The great promise at the end of it all, is that by following these seven simple principles, each of us can have our best life now.
Sales & Lasting Impact
Your Best Life Now quickly debuted on the New York Times list of best-sellers and remained there for more than two years. By December, just three months after its release, Your Best Life Now had tallied over 500,000 sales and was awarded the Gold Book Award. In May 2005 it achieved 1 million sales and received the Platinum Book Award. To date it has sold over 4 million copies.
Osteen’s book was widely criticized by Christian leaders for ignoring the gospel of salvation through Christ’s atoning sacrifice in favor of a gospel of financial and life-wide prosperity. While Osteen claimed to be teaching biblical principles, he was instead picking and choosing isolated verses of the Bible to teach self-empowerment much as Norman Vincent Peale and so many others had done before him.
In a helpful review of the book, Greg Gilbert summarizes it well: “Yes, Osteen talks about God throughout, but it is not the God of the Bible he has in mind. Osteen’s God is little more than the mechanism that gives the power to positive thinking. There is no cross. There is no sin. There is no redemption or salvation or eternity.” He continues: “If Joel Osteen wants to be the Norman Vincent Peale of the twenty-first century, he has every right to give it a shot. But he should stop marketing his message as Christianity, because it is not. You cannot simply make reference to God, quote some Scripture, call what you’re saying ‘spiritual principles’ and pass it off as Christianity. That’s the kind of thing that will have people ‘enlarging their vision’ and ‘choosing to be happy’ all the way to hell.”

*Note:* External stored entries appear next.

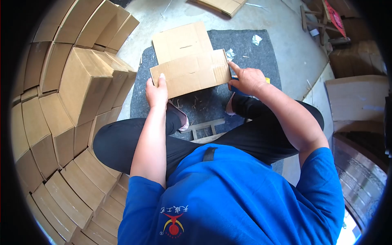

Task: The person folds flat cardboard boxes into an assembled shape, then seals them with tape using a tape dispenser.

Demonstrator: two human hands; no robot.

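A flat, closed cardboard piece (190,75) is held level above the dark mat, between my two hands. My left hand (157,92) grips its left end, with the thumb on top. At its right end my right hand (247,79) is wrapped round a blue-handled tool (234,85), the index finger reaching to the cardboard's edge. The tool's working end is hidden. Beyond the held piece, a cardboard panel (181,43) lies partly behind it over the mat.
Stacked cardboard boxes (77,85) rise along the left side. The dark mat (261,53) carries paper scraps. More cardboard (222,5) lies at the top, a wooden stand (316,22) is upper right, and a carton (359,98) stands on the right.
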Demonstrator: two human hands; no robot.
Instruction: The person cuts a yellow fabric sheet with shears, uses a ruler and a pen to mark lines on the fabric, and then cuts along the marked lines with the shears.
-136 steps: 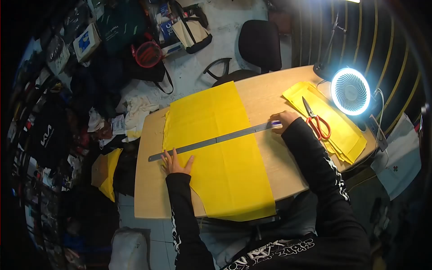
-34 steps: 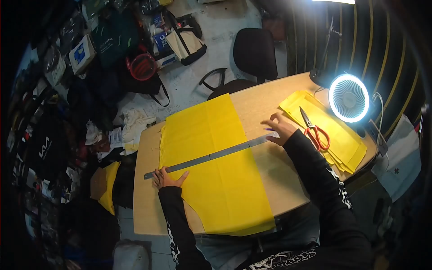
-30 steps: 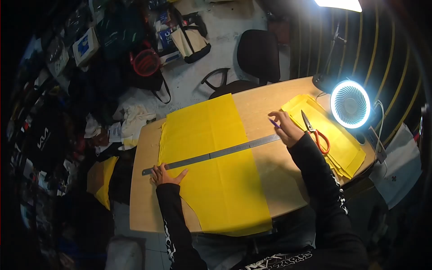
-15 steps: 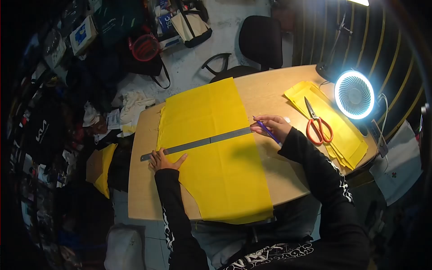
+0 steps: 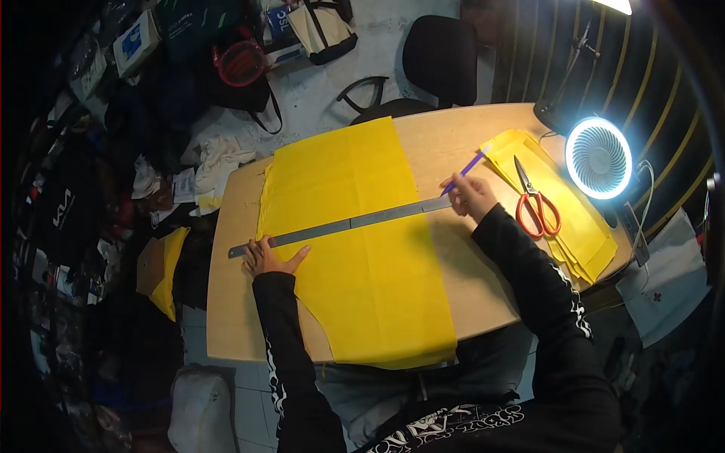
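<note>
A large yellow fabric sheet (image 5: pixel 377 294) lies flat on the table, with a long grey metal ruler (image 5: pixel 317 230) across its middle. My left hand (image 5: pixel 272 258) is spread over the fabric's left edge, fingertips on the ruler near its left end and thumb stretched out to the right. Just past the fabric's right edge, my right hand (image 5: pixel 474 198) grips a purple pen (image 5: pixel 472 164). The pen slants up and to the right, its lower end close above the ruler's right end, which the hand partly covers.
Red-handled scissors (image 5: pixel 538 211) rest on folded yellow fabric (image 5: pixel 585 241) at the right of the wooden table (image 5: pixel 242 317). A lit ring fan (image 5: pixel 598 158) and a lamp (image 5: pixel 578 53) stand behind. Beyond the table are a black chair (image 5: pixel 438 60) and bags on the floor.
The right hand has moved slightly right and up, off the fabric's edge, and the pen now tilts the other way. More of the ruler's right end shows. The left hand stays on the ruler.
</note>
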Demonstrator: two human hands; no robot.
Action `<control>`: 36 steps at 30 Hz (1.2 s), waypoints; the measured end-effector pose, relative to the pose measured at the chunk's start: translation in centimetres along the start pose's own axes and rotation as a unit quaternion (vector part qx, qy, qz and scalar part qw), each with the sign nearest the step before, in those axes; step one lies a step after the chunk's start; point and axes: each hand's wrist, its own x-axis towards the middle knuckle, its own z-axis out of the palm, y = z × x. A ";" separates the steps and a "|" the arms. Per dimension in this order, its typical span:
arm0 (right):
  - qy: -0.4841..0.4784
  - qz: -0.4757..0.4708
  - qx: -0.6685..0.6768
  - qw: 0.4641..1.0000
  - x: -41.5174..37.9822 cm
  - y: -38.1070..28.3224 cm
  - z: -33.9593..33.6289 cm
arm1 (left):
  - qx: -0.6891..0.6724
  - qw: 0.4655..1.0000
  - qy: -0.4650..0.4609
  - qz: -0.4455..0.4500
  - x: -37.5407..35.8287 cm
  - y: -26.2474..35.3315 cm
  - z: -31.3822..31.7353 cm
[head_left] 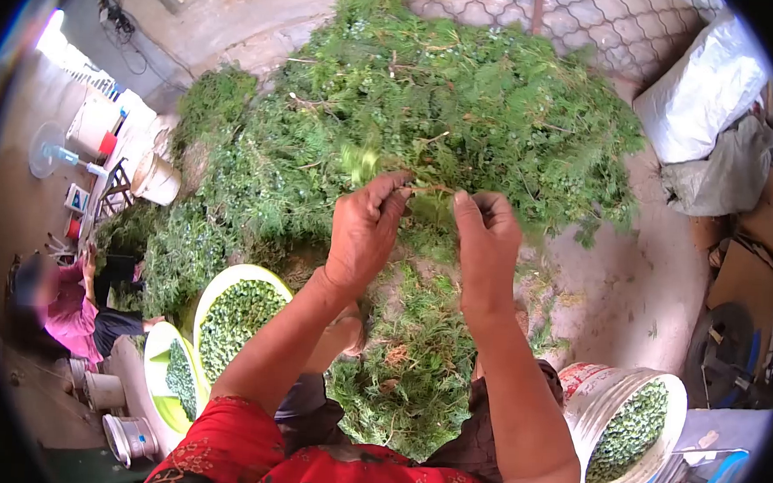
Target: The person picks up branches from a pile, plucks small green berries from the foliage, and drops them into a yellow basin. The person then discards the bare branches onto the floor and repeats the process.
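Note:
My left hand (365, 227) pinches one end of a thin brown twig (431, 190) with green leafy sprigs, partly blurred by motion. On the other end of the twig, my right hand (489, 242) is closed with thumb against fingers. Both hands are held up over the near edge of a large heap of green branches (464, 97). Below them, more cut sprigs (407, 356) lie on the floor between my legs.
Green tubs of small green berries (238, 321) (181, 379) stand at lower left, a white bucket of berries (630, 429) at lower right. A person (73, 304) in pink sits far left. White sacks (705, 92) lean at upper right.

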 end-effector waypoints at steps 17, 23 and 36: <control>-0.250 -0.038 -0.178 0.951 -0.3 1.4 3.7 | -0.101 0.979 -0.068 0.166 -4.2 -2.5 -4.7; -0.190 -0.094 -0.231 0.950 0.3 2.4 3.5 | -0.283 0.955 0.053 -0.075 -4.2 -2.2 -4.9; -0.240 -0.042 -0.170 0.955 -0.7 2.3 4.3 | -0.362 0.911 -0.045 -0.192 -2.3 -2.8 -5.9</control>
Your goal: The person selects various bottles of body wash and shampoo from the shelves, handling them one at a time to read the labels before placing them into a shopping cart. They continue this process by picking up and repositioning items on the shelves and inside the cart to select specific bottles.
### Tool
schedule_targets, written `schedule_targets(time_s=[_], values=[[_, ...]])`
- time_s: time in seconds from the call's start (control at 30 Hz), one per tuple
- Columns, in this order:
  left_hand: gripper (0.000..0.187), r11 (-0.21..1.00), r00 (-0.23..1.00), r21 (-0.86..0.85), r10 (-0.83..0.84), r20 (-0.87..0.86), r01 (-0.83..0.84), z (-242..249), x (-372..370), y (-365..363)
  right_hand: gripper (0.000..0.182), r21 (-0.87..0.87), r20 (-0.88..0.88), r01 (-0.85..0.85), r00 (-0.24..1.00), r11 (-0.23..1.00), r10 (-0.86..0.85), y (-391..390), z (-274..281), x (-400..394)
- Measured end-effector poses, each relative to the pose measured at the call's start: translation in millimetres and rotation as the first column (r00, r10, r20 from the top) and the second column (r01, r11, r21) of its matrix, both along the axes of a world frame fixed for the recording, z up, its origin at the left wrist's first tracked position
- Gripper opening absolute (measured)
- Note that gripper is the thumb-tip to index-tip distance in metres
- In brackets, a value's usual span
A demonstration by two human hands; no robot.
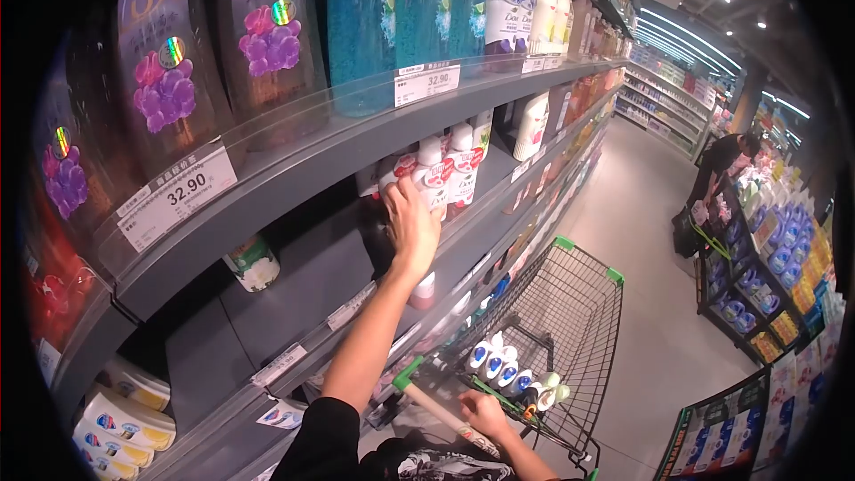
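Note:
My left hand (pixel 413 228) reaches into the middle shelf. Its fingers are curled against a white Dove bottle (pixel 431 176) with a red label, in a group of similar bottles. Part of the bottle is hidden behind the hand. Lower down, my right hand (pixel 484 413) is closed at the pale handle (pixel 445 410) of a shopping cart; the fingers' undersides are hidden. Inside the wire cart (pixel 579 321), several white bottles with blue labels (pixel 508 376) lie near the handle end, beside some pale-capped ones (pixel 550 389).
Large Lux bottles (pixel 160 44) and blue bottles (pixel 361 27) line the upper shelf behind a clear lip with price tags (pixel 178 196). A green-and-white container (pixel 253 264) stands deeper on the middle shelf. Across the aisle, a person (pixel 721 160) bends beside display racks (pixel 757 276).

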State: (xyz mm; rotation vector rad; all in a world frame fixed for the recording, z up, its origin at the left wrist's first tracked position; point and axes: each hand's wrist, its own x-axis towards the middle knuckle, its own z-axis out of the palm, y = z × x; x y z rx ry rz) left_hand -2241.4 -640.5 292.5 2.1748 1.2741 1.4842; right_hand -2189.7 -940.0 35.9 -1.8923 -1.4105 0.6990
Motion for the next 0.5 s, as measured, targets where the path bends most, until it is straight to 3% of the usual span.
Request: schedule_targets(time_s=[0.1, 0.17, 0.23, 0.27, 0.33, 0.4, 0.43, 0.47, 0.5], values=[[0.068, 0.980, 0.999, 0.196, 0.011, 0.053, -0.021, -2.6, -9.9, -39.8, 0.027, -0.024, 0.018, -0.012, 1.000, 1.000, 0.012, 1.4, 7.8, -1.7], [0.050, 0.946, 0.971, 0.308, -0.161, 0.176, 0.101, -33.5, -17.3, -70.1, 0.029, -0.013, 0.012, -0.016, 1.000, 1.000, 0.016, 2.3, 4.8, -0.9], [0.041, 0.914, 0.916, 0.162, -0.389, 0.095, 0.371, -106.9, -26.6, -104.7, 0.030, -0.006, 0.017, -0.023, 1.000, 1.000, 0.023, 2.9, 2.7, 0.3], [0.036, 0.879, 0.878, -0.018, -0.476, 0.050, 0.477, -141.8, -30.8, -128.4, 0.030, -0.005, 0.026, -0.028, 0.999, 1.000, 0.028, 2.3, 2.4, 1.1], [0.034, 0.786, 0.784, -0.351, -0.591, -0.189, 0.508, -213.2, -50.9, -167.7, 0.027, 0.019, 0.017, -0.029, 0.999, 0.999, 0.029, 2.0, -1.0, 0.7], [0.043, 0.778, 0.635, -0.152, -0.594, -0.493, 0.610, -264.9, -64.6, -180.5, 0.022, 0.063, 0.084, -0.066, 0.995, 0.996, 0.060, 2.8, -26.1, 4.8], [0.045, 0.729, 0.634, -0.334, -0.684, -0.361, 0.597, -226.9, -68.3, -187.1, 0.019, 0.054, -0.016, -0.021, 1.000, 0.998, 0.022, 3.1, 0.4, -1.9], [0.045, 0.670, 0.657, -0.586, -0.698, -0.286, 0.456, -206.4, -66.9, -191.7, 0.021, -0.025, -0.023, -0.057, 0.998, 0.998, 0.056, 2.4, -4.5, -0.1], [0.046, 0.694, 0.630, -0.532, -0.699, -0.338, 0.485, -220.7, -69.7, -188.7, 0.022, -0.056, 0.003, -0.069, 0.998, 0.996, 0.070, 0.8, -5.6, -2.6]])
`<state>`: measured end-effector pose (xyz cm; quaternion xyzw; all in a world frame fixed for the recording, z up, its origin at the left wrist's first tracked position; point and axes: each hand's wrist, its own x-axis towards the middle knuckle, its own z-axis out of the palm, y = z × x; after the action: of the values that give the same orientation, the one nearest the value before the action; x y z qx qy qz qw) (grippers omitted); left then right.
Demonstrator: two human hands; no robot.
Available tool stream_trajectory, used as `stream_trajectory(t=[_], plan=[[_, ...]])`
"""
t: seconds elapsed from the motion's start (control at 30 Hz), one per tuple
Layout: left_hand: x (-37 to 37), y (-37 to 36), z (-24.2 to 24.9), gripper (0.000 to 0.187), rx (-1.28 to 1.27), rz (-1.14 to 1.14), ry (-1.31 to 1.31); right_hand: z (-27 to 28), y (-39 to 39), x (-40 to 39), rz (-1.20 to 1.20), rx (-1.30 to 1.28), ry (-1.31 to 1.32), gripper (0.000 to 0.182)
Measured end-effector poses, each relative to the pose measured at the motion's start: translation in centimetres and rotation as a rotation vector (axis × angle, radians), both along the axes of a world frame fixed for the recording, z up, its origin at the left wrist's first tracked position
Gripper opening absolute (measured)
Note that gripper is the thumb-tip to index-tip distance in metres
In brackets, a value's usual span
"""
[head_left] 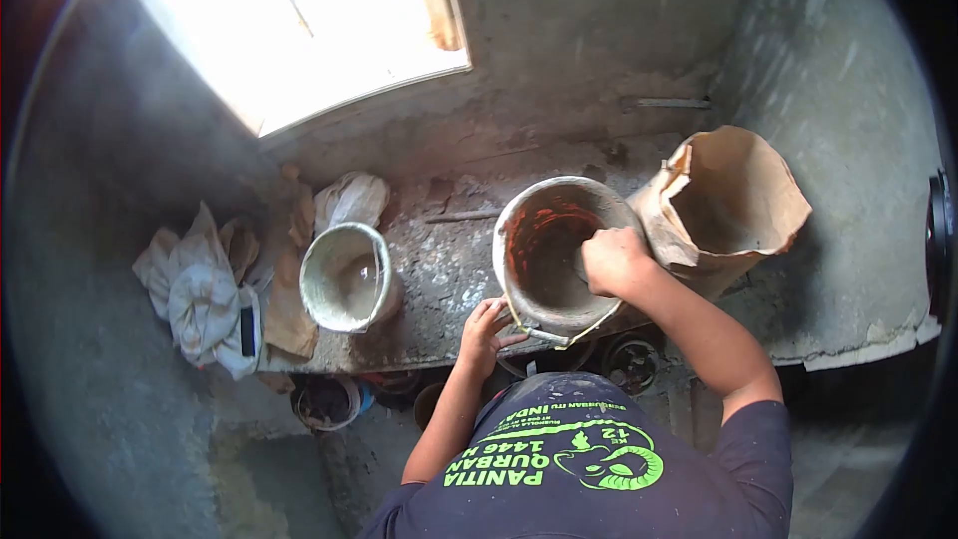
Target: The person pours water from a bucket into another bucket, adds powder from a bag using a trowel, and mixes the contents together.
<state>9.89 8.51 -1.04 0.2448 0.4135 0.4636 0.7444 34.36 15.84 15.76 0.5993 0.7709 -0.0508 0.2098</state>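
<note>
A large bucket (509,230) stands on the ledge in front of me, with reddish stains on its inner wall and grey material inside. My right hand (614,262) reaches over its right side, fingers curled closed. A small dark edge shows by the fist, but what it grips is mostly hidden. My left hand (484,334) is at the bucket's near left side, fingers apart, touching or almost touching the outer wall beside the handle grip (547,336). Right of the bucket stands an open brown paper sack (664,215), close to my right wrist.
A smaller pale bucket (311,279) stands to the left, with white sacks (200,299) beyond it. A stick (464,216) lies on the dusty ledge (439,269). Below the ledge are more containers (329,404). A bright window (329,30) opens in the wall.
</note>
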Motion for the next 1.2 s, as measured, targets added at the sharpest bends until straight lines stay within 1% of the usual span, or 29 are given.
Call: stream_trajectory(t=[0.03,0.17,0.23,0.3,0.37,0.43,0.47,0.57,0.63,0.67,0.7,0.77,0.8,0.83,0.87,0.9,0.93,0.97,1.03,1.07,1.1,1.17,1.2], plan=[[-0.8,-0.5,0.3,0.034,0.014,0.022,-0.049,-0.2,-0.3,0.3,-0.027,0.007,0.008,0.020],[-5.5,-2.9,-1.3,0.034,-0.061,0.106,-0.054,-0.9,-2.1,1.5,-0.031,0.020,-0.018,0.020],[-7.6,-4.3,-1.9,0.035,-0.089,0.200,-0.023,-0.8,-2.9,1.3,-0.050,0.013,-0.044,0.025],[-9.6,-5.5,-2.5,0.036,-0.186,0.346,-0.033,-1.3,-3.4,1.4,-0.055,0.039,-0.031,0.031],[-11.2,-6.5,-2.4,0.040,-0.205,0.467,-0.050,-1.2,-3.7,0.7,-0.051,0.039,-0.016,0.029],[-12.6,-7.2,-2.3,0.042,-0.156,0.544,-0.061,-1.2,-4.0,0.4,-0.138,0.022,0.045,0.027],[-13.3,-7.4,-2.0,0.043,-0.160,0.596,-0.075,-0.8,-4.2,-0.1,-0.159,0.009,0.066,0.029],[-14.9,-7.3,-1.5,0.045,-0.123,0.682,-0.028,-1.6,-5.0,-0.7,-0.197,0.071,0.134,0.031],[-15.7,-6.7,-1.2,0.046,-0.111,0.720,-0.025,-4.1,-4.8,0.5,0.089,0.023,0.152,0.030],[-16.0,-6.4,-0.9,0.046,-0.107,0.715,-0.010,-4.4,-5.2,0.7,0.187,0.007,0.144,0.031],[-16.3,-6.1,-0.6,0.046,-0.107,0.705,0.007,-3.1,-5.8,0.2,0.376,0.011,0.045,0.031],[-16.9,-5.3,-0.5,0.048,-0.098,0.705,0.027,-6.1,-6.7,0.9,0.095,0.140,0.322,0.029],[-17.3,-4.9,-0.5,0.051,-0.099,0.710,0.046,-6.9,-7.0,0.8,-0.020,0.207,0.408,0.027],[-17.7,-4.6,-0.4,0.054,-0.092,0.703,0.042,-7.2,-7.3,1.5,-0.037,0.210,0.405,0.027],[-18.1,-4.5,-0.2,0.055,-0.087,0.697,0.053,-7.3,-7.8,2.0,-0.074,0.195,0.456,0.027],[-18.6,-4.2,0.1,0.057,-0.077,0.691,0.063,-5.7,-8.1,1.7,-0.110,0.185,0.510,0.027],[-19.1,-3.8,0.2,0.060,-0.098,0.700,0.098,-2.7,-8.8,0.7,-0.207,0.168,0.521,0.025],[-19.6,-3.4,0.1,0.061,-0.110,0.728,0.109,-3.3,-9.0,0.8,-0.225,0.176,0.522,0.025],[-20.8,-2.5,-0.8,0.061,-0.102,0.740,0.109,-4.6,-9.4,1.1,-0.374,0.262,0.686,0.025],[-21.2,-2.2,-1.1,0.060,-0.076,0.713,0.093,-4.3,-9.6,1.1,-0.272,0.303,0.726,0.028],[-21.0,-1.9,-1.0,0.060,-0.070,0.695,0.098,-4.9,-9.7,1.1,-0.290,0.312,0.729,0.028],[-20.4,-1.1,-0.6,0.062,-0.040,0.798,0.037,-6.8,-9.7,1.1,-0.401,0.323,0.753,0.033],[-20.2,-0.9,-0.1,0.064,-0.055,0.823,0.005,-6.9,-9.7,0.9,-0.410,0.328,0.737,0.033]])
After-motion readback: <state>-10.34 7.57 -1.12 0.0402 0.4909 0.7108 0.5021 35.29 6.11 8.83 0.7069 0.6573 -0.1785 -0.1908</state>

Despite such critiques, the book proved extremely popular among Christians and non-Christians alike and was followed by a series of similar works.
Since the Award
Your Best Life Now catapulted Osteen to new heights of exposure and influence. Barbara Walters declared him one of her “10 Most Fascinating People of 2006” and in that same year readers of Church Report Magazine named him “Most Influential Christian in 2006.” He was invited to make many appearances on television programs including 60 Minutes, and he made much-publicized visits to Oprah Winfrey and Larry King. He also began to travel extensively and internationally for sold-out events called “A Night of Hope.”
Today Lakewood Church meets in what used to be the Compaq Center, the 16,000-seat former home of the Houston Rockets. Nearly 40,000 people attend each week, making Lakewood Church America’s largest congregation. Since Your Best Life Now, Osteen has authored several other books, most of which have appeared on the lists of bestsellers. They include Become a Better You, It’s Your Time, Every Day a Friday, I Declare, and Break Out.
A Personal Perspective
The very first time I saw Joel Osteen on television, he was speaking about the importance of a healthy diet, including the rejection of pork, shellfish, and other unhealthy foods. My son, who was probably five or six at the time, listened for a minute and said, “That’s not the gospel!” I learned that day that even a child can unmask his teaching as nothing more than a feel-good brand of self-empowerment. Shortly thereafter someone gave me a tongue-in-cheek gift: a copy of Your Best Life Now, the board game. It may well be one of the worst games ever created and includes looking in a mirror to say empowering and encouraging phrases to yourself.
I have written about Osteen and his books a few times over the years. He was the inspiration for an article I titled “Smilingly Leading You to Hell” in which I said, “Both the history of the church and contemporary Evangelical church are replete with nice people who are in complete rebellion against God. Is there anyone nicer than Joel Osteen? Yet is there anyone whose message has less of the gospel and more anti-biblical nonsense? You can watch him in this video, sitting with Oprah, receiving accolades, nicely, smilingly leading an eager crowd farther and farther from the cross. He is nice, but he, too, will nice you straight to the gates of hell, flashing that brilliant smile all the while.” I stand by those words.